ENTRIES SUPPLIED:
****************

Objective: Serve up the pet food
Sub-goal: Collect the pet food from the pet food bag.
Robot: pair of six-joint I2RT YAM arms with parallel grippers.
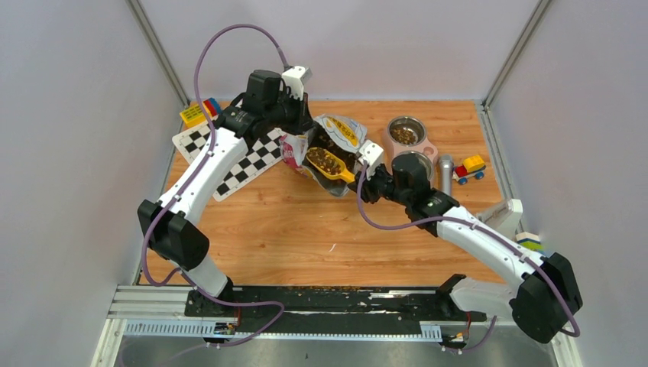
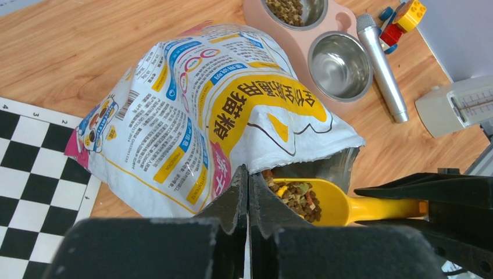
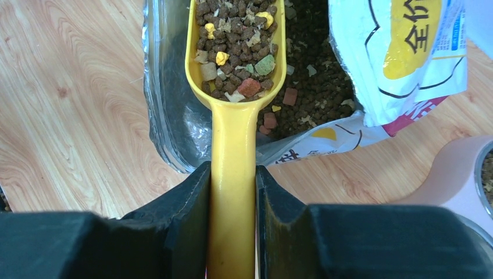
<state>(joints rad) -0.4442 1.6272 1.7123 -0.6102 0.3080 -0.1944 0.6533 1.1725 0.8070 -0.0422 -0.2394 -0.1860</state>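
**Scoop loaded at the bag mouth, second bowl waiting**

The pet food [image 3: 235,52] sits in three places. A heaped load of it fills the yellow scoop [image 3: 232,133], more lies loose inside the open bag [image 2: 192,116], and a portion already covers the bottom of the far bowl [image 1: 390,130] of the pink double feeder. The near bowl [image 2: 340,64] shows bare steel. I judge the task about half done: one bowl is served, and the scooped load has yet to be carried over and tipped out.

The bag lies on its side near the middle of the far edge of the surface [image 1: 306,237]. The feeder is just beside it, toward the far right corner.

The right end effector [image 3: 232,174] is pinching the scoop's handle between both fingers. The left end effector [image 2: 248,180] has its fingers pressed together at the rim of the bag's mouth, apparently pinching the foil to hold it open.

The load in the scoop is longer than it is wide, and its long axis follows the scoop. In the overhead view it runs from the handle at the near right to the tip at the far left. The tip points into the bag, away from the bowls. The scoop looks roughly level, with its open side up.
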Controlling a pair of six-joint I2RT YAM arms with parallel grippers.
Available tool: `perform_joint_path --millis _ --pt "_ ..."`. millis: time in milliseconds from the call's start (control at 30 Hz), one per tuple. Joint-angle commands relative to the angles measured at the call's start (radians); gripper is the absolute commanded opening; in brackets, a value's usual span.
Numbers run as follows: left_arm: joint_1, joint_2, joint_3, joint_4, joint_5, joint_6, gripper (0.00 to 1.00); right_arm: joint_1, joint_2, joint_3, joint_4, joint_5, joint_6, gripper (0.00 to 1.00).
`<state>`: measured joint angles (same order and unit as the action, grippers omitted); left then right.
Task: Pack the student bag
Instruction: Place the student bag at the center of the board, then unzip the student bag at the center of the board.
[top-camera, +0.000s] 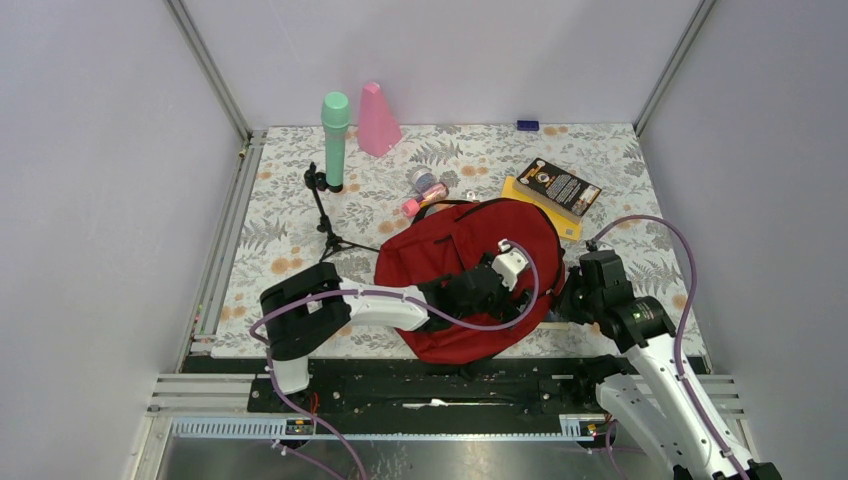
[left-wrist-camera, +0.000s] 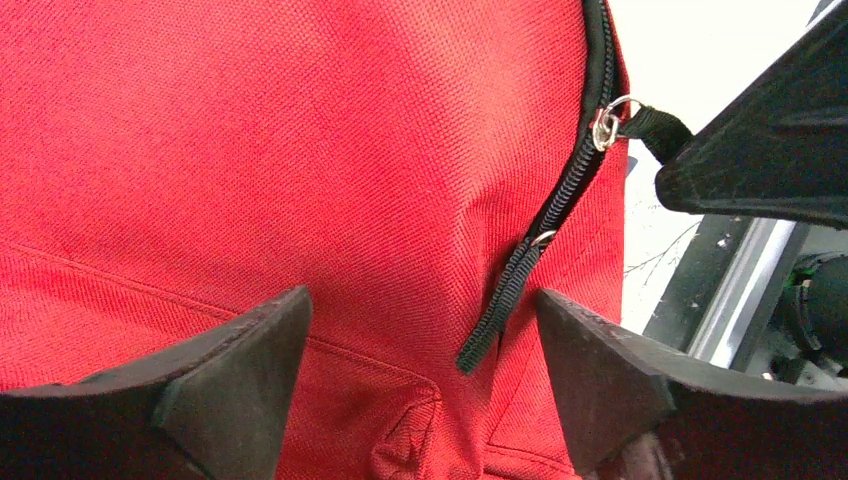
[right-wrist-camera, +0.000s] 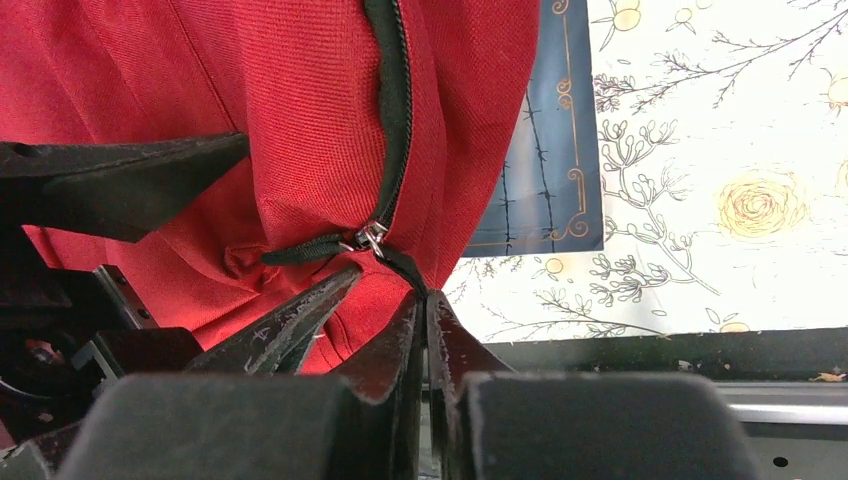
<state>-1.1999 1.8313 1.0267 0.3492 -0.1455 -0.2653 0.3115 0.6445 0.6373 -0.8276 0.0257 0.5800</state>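
Top view: the student bag (top-camera: 440, 240) is lying on the flowery table (top-camera: 640, 170), toward the near edge, pretty much between the two arms. The left arm (top-camera: 385, 305) is stretched across the front of it and the right arm (top-camera: 650, 340) sits at the bag's right side. A dark book (top-camera: 560, 185) lies just behind the bag on the right

Left wrist cam: the left gripper (left-wrist-camera: 422, 300) has its fingers spread wide over the red fabric, gripping nothing, and I can't tell if they touch it. The black zipper (left-wrist-camera: 570, 190) runs down the bag's edge, with a loose strap pull (left-wrist-camera: 500, 310) hanging between the fingers

Right wrist cam: the right gripper (right-wrist-camera: 422, 298) has its fingers pressed together, pinching the black zip tab (right-wrist-camera: 402, 266) right below the metal slider, at the bag's edge. The book pokes out from behind the bag here
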Motion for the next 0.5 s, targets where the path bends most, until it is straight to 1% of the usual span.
perform_joint_path --millis 0,33,67,167,267,367,400,467 --pt "-0.007 0.021 0.042 0.037 0.001 -0.011 0.75 0.0 0.014 0.054 0.021 0.026 -0.009 0.02" --pt "-0.007 0.023 0.042 0.037 0.013 -0.011 0.69 0.0 0.018 0.062 0.023 0.024 -0.009 0.0" --pt "-0.007 0.025 0.04 0.037 0.019 -0.013 0.58 0.0 0.023 0.074 0.025 0.021 -0.01 0.0" --pt "-0.009 0.022 0.028 0.035 0.014 -0.022 0.34 0.0 0.046 0.114 0.017 0.068 -0.032 0.0" --pt "-0.009 0.011 0.008 0.035 0.005 -0.023 0.18 0.0 0.075 0.147 0.011 0.158 -0.042 0.0" --pt "-0.009 -0.008 -0.018 0.037 -0.006 -0.023 0.04 -0.001 0.112 0.163 0.044 0.221 -0.052 0.0" --pt "-0.01 -0.014 -0.027 0.041 -0.006 -0.023 0.0 0.0 0.126 0.168 0.055 0.246 -0.057 0.0" --pt "-0.01 -0.017 -0.037 0.048 -0.003 -0.021 0.0 0.0 0.158 0.177 0.074 0.287 -0.067 0.0"
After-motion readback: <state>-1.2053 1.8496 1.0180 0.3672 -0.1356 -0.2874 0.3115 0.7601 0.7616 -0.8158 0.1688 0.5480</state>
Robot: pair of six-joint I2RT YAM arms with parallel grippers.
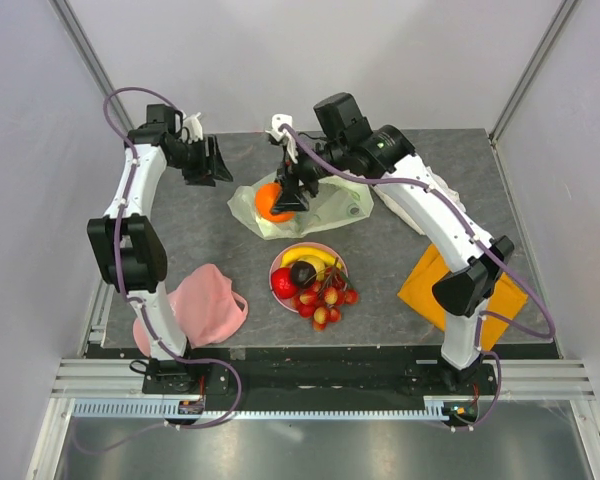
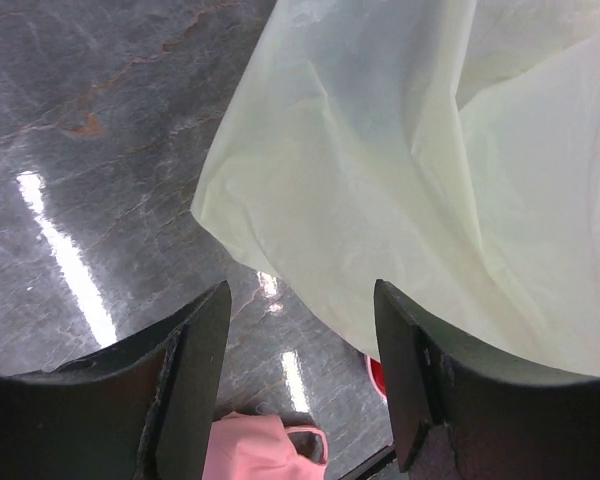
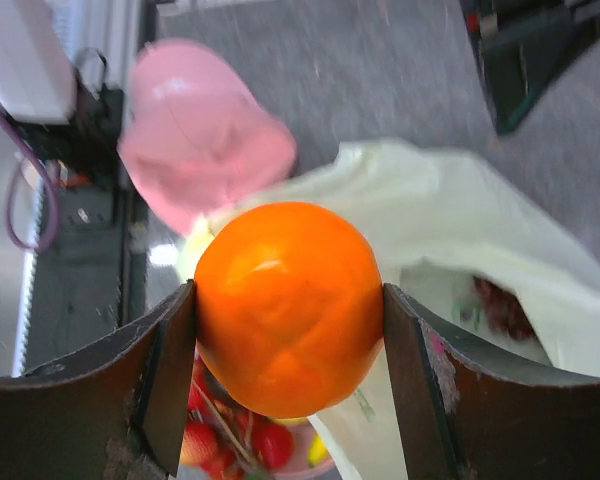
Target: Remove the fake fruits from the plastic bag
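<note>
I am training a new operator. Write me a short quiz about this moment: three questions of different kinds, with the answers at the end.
1. True or false: the left gripper is open and holds nothing.
2. Which fruit sits between the fingers of the right gripper? A) banana B) orange C) apple
3. Fill the gap: the fruits already out of the plastic bag lie on the pink ____.

Key: 1 true; 2 B; 3 plate.
</note>
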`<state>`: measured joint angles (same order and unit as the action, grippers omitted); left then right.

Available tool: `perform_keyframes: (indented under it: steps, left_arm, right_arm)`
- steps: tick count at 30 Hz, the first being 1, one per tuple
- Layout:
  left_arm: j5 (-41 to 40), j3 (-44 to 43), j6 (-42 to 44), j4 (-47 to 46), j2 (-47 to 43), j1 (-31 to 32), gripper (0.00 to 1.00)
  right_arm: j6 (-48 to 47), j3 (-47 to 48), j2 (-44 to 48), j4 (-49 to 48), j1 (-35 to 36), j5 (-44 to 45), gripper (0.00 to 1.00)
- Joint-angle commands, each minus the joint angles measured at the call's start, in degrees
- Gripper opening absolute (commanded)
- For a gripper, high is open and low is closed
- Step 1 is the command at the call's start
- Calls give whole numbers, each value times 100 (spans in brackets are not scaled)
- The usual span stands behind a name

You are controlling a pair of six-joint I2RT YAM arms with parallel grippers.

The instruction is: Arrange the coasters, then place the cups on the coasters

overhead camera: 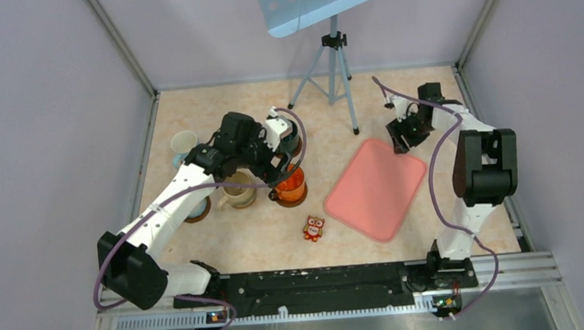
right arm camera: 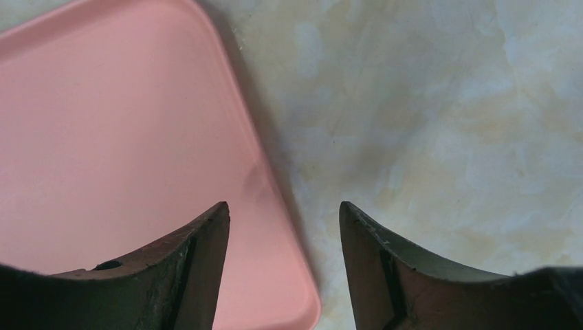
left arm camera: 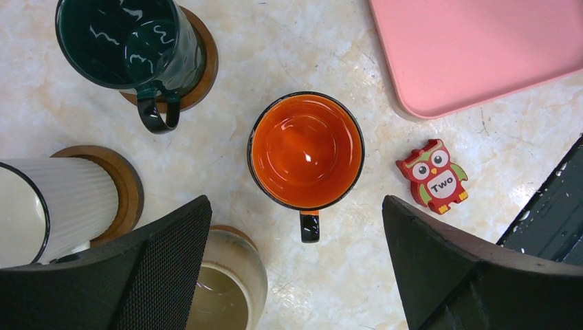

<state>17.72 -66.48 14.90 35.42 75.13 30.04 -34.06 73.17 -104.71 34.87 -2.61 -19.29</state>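
Note:
In the left wrist view an orange cup (left arm camera: 306, 151) stands upright right below the camera, its handle toward me. My left gripper (left arm camera: 295, 201) hangs above it, open, holding nothing. No coaster shows around that cup. A dark green cup (left arm camera: 130, 41) sits on a brown coaster (left arm camera: 206, 62). To its lower left a white ribbed cup (left arm camera: 62, 206) rests on a coaster (left arm camera: 129, 189), and a beige cup (left arm camera: 227, 289) lies partly under my left finger. My right gripper (right arm camera: 283, 206) is open over the pink tray's edge (right arm camera: 275, 206).
A pink tray (overhead camera: 376, 188) lies at centre right, and a small red owl figure (overhead camera: 313, 228) stands in front of the orange cup (overhead camera: 291, 184). A pale cup (overhead camera: 184, 144) stands far left. A tripod (overhead camera: 334, 69) is at the back.

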Motion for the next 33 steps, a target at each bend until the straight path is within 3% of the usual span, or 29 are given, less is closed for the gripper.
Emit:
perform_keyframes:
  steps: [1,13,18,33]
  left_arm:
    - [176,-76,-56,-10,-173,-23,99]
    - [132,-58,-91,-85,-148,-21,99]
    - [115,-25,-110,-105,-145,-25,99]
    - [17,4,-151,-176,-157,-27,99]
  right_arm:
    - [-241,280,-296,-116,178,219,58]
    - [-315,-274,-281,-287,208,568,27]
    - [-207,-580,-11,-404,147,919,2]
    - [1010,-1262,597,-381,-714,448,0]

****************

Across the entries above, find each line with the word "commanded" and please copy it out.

RESPONSE TO THIS EXERCISE:
Available tool: `perform_joint_path --millis _ --pt "_ ..."`. millis: time in milliseconds from the call's start (control at 30 Hz), one per tuple. Joint-angle commands relative to the angles measured at the call's start (radians); gripper is the absolute commanded opening; in brackets, a value's usual span.
- Gripper opening absolute (commanded)

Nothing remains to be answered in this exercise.